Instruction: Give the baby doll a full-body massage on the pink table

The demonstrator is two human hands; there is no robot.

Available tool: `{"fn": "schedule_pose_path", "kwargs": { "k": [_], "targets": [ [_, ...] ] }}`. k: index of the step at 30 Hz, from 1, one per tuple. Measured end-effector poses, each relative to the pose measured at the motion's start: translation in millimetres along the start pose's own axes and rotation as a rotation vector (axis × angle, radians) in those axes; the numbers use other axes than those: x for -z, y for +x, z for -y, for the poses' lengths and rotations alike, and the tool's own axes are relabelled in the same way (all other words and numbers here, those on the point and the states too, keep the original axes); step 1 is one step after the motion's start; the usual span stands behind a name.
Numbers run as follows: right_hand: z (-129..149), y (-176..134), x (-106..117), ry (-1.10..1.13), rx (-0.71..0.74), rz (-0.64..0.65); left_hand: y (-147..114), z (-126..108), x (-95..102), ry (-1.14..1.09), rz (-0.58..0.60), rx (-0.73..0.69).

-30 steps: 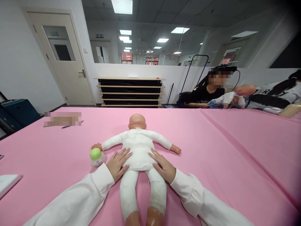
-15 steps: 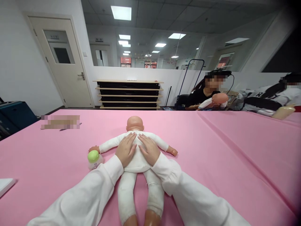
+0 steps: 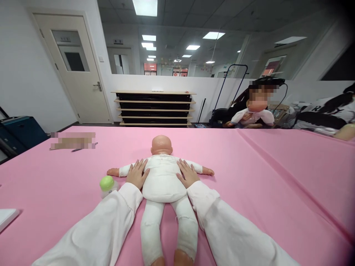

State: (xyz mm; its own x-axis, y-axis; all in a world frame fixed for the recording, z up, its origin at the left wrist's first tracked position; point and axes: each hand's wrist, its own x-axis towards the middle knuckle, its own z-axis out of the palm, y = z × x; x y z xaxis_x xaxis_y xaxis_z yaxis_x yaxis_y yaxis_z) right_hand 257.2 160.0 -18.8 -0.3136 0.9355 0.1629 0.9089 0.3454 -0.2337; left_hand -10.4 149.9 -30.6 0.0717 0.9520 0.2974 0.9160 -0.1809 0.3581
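A baby doll (image 3: 164,181) in a white cloth body lies with its bald head away from me, arms stretched out to both sides and legs toward me. My left hand (image 3: 138,173) rests on the left side of its upper body and the inner part of that arm, fingers extended. On the opposite side, my right hand (image 3: 188,173) lies flat over the doll's flank and arm, fingers also stretched. Neither hand grasps anything. Beside my left sleeve stands a small bottle with a green cap (image 3: 107,183), partly hidden by the sleeve.
A pink sheet (image 3: 249,192) covers the table. A blurred flat item (image 3: 73,141) and a pen (image 3: 79,149) lie at the far left; a white object (image 3: 8,218) is at the near left edge. Beyond the table, a person (image 3: 241,99) holds another doll (image 3: 255,114).
Both hands have slid outward from the middle of the doll's back to its sides and upper arms. The other person's doll has been raised more upright.
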Motion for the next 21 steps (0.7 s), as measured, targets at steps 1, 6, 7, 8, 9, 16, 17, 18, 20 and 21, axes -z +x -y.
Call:
{"fn": "schedule_pose_path", "kwargs": {
  "k": [1, 6, 7, 8, 9, 16, 17, 18, 20, 21],
  "targets": [
    [-5, -2, -2, -0.029, -0.014, -0.027, -1, 2, -0.5, 0.019, -0.012, 0.017],
    [-25, -13, -8, -0.104, -0.110, -0.164, -7, 9, 1.7, 0.121, -0.086, 0.107],
    [-27, -15, -8, -0.112, -0.128, -0.178, -8, 9, 2.9, 0.133, -0.095, 0.123],
    [-29, -16, -8, -0.121, -0.143, -0.186, -9, 10, 4.3, 0.140, -0.101, 0.141],
    [-31, -18, -7, -0.130, -0.158, -0.193, -10, 10, 5.7, 0.145, -0.105, 0.161],
    [-35, -20, 5, -0.162, -0.314, -0.268, -11, 21, 15.9, 0.050, -0.270, 0.242],
    [-34, -20, 7, -0.148, -0.340, -0.292, -12, 22, 16.3, -0.003, -0.327, 0.226],
    [-31, -19, 7, -0.127, -0.367, -0.322, -13, 22, 15.9, -0.070, -0.383, 0.204],
    [-19, -20, 5, -0.048, -0.362, -0.380, -17, 17, 12.2, -0.238, -0.449, 0.156],
    [-10, -22, 3, 0.018, -0.319, -0.387, -21, 10, 9.0, -0.332, -0.437, 0.136]
  ]
}}
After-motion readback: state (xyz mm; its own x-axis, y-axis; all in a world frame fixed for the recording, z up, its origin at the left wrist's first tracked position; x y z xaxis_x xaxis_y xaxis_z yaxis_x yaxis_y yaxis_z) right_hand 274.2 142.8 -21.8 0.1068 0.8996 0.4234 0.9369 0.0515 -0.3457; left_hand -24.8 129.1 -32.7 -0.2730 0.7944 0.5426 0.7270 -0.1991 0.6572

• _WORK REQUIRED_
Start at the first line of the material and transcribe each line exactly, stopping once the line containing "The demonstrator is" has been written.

• _WRITTEN RESPONSE_
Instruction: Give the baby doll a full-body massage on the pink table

The demonstrator is two human hands; there is no robot.

The response to this exercise is now finished.